O deputado negou que tenha recebido de Lula promessa de cargos em troca do apoio. “Não houve nenhuma conversa referente a ministérios, a cargos. Não era o nosso objetivo. Nossa concepção é a de que em face dos projetos a serem executados e a critério do presidente da República, se for o caso, para a execução destes projetos e para a conseqüência deles, o PMDB pode ser chamado para ajudá-lo na execução. Isso poderá ou não importar em ministérios e cargos para o partido”, disse.

O presidente Lula apresentou uma agenda mínima para o PMDB com suas prioridades para o segundo mandato. São sete pontos que contemplam as reformas política e tributária, medidas que garantam o crescimento do país no próximo ano em 5%, a consolidação de políticas de transferência de renda, a revisão do pacto federativo e a criação de um conselho político formado pelos partidos de coalizão. Recebeu o apoio do partido para tocar estas propostas.

Temer chegou acompanhado para o encontro com Lula do ex-governador Orestes Quércia (SP), dos deputados Henrique Eduardo Alves (RN), Moreira Franco (RJ) e Tadeu Filipelli (DF). Com exceção de Moreira, os demais são membros da Executiva nacional do partido. Reforma ministerial Antes de conversar com o grupo, Lula teve um encontro reservado com Temer que durou cerca de meia hora. Na ocasião, o presidente disse que não tem pressa de formar seu novo ministério.

Segundo relato do peemedebista, Lula afirmou que está com a equipe montada e que prefere primeiro construir uma coalizão em torno do seu governo para somente depois distribuir cargos. Quércia afirmou que Lula deixou a impressão de que só vai definir o novo ministério depois das eleições para as presidências da Câmara e do Senado, indicando que vai negociar estes cargos para a montagem do próximo governo. O assunto provoca discórdia entre os partidos aliados.
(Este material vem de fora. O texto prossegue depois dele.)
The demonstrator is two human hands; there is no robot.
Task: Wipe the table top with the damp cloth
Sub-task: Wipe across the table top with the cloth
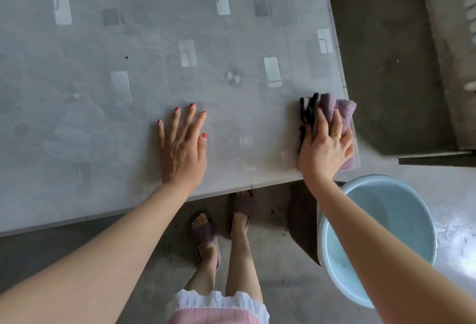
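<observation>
1. While the person stands at the near edge, the table top [103, 78] fills the view from nine to twelve o'clock, grey with pale rectangles in its pattern.
2. At the centre, the left hand [183, 148] lies flat on the table, fingers straight and spread, holding nothing.
3. Toward three o'clock, the right hand [325, 145] presses on the cloth [342, 112], fingers extended over it; a ring sits on one finger.
4. That purple cloth, dark-edged, lies at the table's near right corner.
5. At five o'clock, a pale blue basin [401, 210] stands on the floor beside the table.
</observation>
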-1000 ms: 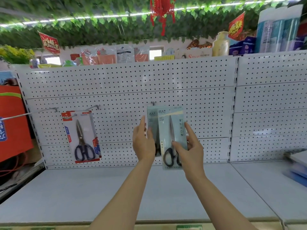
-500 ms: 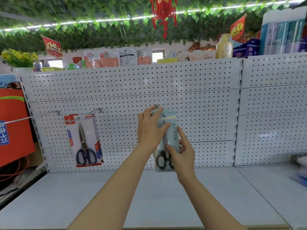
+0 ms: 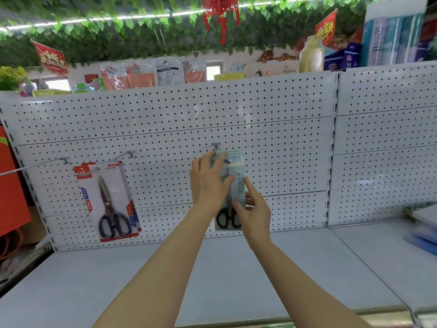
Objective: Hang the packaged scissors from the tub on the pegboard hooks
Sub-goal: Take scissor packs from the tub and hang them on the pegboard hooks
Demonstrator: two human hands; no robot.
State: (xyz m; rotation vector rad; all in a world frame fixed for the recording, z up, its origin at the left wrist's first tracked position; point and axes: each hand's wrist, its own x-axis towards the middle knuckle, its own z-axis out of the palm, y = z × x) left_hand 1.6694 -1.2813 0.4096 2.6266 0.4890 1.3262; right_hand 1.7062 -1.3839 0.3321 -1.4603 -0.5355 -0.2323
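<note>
A pale green pack of black-handled scissors (image 3: 233, 185) hangs in front of the white pegboard (image 3: 170, 129), its top slot over the tip of the middle hook (image 3: 216, 146). My left hand (image 3: 208, 183) lies flat against the pack's upper left, fingers reaching its top edge. My right hand (image 3: 254, 209) pinches the pack's lower right edge. A second pack seems to sit behind it. Further left, a red-carded pack of scissors (image 3: 108, 200) hangs on another hook. The tub is out of view.
Two bare hooks (image 3: 65, 159) stick out at the left of the board. A grey shelf (image 3: 212, 268) runs below. Goods stand along the top of the board. Blue items (image 3: 423, 235) lie at the right edge, an orange panel (image 3: 11, 185) at the left.
The green pack has gone up and back onto the middle hook. My left hand moved from beside the pack to flat over its upper part; my right hand slid to the lower edge.
</note>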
O PMDB sustenta que tem direito à presidência da Câmara por ter eleito a maior bancada em outubro para a próxima legislatura. O PT alega, porém, que se o partido quiser continuar na presidência do Senado não poderá disputar o comando da Câmara. Ao deixar o encontro com Lula, Temer disse que o PMDB da Câmara obteve a maioria e deve “exigir” o comanda da Casa.

Oposicionistas

O presidente quer conversar com os seis peemedebistas que farão oposição ao seu governo. Segundo Michel Temer, o objetivo do presidente é tentar atrair o grupo para participar da coalizão que deve sustentar o seu segundo mandato. Lula foi informado da dissidência do PMDB ontem por Temer, quando convidou o partido oficialmente a integrar o governo. “Registrei que seis senadores não teriam condições de se alinharem ao governo. Isso não quer dizer que eles farão oposição ao governo ou qualquer movimento que possa prejudicar a participação do partido no governo. Apenas que não estarão alinhados”, disse.

Anteontem, Jarbas Vasconcelos (PE), Joaquim Roriz (DF), Garibaldi Alves (RN), Almeida Lima (SE), Mão Santa (PI) e Geraldo Mesquita (AC) anunciaram que não irão seguir a maioria do partido e que atuarão como oposicionistas ao presidente Lula. “Somos oposição ao governo. O partido inteiro ele não tem”, disse Jarbas.